Abstract:
Objectives In order to solve the problems of the low accuracy and the slow speed of the existing video image flame detection methods, we propose a real-time video flame detection algorithm based on improved Yolo-v3 to achieve real-time and efficient detection of flames in the video.
Methods Firstly, in the feature extraction stage, the multi-scale detection network is improved. We add a new-scale feature and then improved the networks ability to learn the shallow information of the images by further integrating multi-scale features. Using this method, the accurate identification of small flame is achieved. Secondly, in the target detection stage, we use the improved K-means clustering algorithm to optimize the multi-scale prior frames, and make them adapt to the changing posture and shape of the flame. Finally, after detecting video flames based on improved Yolo-v3, we use the unique flicker characteristics of the flame to check the video again, and eliminate the false detection frame in the detection result. And in this method the detection accuracy is further improved.
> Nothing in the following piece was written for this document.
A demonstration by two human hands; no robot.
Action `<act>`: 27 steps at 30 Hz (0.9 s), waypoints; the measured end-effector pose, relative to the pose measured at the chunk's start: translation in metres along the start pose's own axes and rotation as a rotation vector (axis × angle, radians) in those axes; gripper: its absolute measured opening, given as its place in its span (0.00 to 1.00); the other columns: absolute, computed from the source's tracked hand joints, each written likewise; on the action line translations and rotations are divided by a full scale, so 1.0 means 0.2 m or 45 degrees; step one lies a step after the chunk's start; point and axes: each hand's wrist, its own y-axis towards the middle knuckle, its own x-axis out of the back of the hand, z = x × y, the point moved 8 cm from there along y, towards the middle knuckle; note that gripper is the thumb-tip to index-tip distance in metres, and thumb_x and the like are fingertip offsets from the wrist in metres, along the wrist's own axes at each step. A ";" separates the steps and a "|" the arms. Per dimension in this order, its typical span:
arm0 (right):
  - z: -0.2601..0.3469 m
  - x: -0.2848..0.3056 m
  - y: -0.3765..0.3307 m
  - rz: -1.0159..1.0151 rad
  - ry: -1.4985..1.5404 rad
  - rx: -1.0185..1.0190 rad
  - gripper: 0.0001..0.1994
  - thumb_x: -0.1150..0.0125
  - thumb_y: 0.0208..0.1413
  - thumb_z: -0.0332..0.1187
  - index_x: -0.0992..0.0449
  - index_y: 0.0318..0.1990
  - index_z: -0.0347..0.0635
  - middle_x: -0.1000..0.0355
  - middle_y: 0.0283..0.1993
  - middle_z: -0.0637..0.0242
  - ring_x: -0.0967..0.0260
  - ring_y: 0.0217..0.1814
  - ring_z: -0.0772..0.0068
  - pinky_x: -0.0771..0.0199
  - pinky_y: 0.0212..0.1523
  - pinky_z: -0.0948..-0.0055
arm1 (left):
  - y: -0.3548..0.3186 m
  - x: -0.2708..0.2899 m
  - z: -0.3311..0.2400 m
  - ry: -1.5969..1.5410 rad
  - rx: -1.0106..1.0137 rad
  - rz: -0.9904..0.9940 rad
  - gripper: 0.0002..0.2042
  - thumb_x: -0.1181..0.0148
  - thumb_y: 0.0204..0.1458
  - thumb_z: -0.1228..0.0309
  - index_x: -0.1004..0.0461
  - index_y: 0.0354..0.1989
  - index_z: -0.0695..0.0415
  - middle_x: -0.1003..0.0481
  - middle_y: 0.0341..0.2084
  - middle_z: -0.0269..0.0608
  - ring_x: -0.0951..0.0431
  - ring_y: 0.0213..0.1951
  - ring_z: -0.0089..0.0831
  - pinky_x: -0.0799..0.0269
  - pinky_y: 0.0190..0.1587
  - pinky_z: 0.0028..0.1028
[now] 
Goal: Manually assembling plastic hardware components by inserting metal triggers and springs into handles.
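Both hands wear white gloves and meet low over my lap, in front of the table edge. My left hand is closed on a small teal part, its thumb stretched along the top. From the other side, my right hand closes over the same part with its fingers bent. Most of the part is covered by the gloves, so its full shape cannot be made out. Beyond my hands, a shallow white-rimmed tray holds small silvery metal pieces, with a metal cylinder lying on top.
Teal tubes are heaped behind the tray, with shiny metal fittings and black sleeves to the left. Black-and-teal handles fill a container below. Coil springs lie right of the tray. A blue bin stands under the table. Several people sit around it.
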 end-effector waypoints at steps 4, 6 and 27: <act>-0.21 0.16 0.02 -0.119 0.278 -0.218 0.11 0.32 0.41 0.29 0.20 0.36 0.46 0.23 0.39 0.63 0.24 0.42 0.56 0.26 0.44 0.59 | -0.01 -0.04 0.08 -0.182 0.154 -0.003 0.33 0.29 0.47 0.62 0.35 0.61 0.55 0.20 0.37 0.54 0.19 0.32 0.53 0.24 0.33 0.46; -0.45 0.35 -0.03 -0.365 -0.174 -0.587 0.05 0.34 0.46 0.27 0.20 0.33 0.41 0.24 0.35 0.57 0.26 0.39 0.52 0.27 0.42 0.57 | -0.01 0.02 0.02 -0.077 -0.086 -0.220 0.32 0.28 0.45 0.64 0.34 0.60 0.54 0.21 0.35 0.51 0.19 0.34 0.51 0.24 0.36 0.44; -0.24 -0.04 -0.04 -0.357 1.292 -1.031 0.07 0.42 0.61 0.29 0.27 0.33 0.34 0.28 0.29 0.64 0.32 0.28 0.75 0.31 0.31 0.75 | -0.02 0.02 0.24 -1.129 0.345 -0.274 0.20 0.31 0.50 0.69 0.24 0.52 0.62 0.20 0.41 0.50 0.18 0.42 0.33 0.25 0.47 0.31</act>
Results In order to prove the effectiveness of our method, the video flames are detected from both accuracy and speed, and the results are compared with the advanced flame detection methods in recent years. The results show that the average accuracy rate of our method can reach 98.5%, the false detection rate is as low as 2.3%, and the average detection rate is 52 frames/s, so our method has better performance in terms of accuracy and speed.
Conclusions The effectiveness of this method is proved through multiple sets of experiments. Comparing with the existing flame detection methods, our method can be more effectively applied to video flame detection.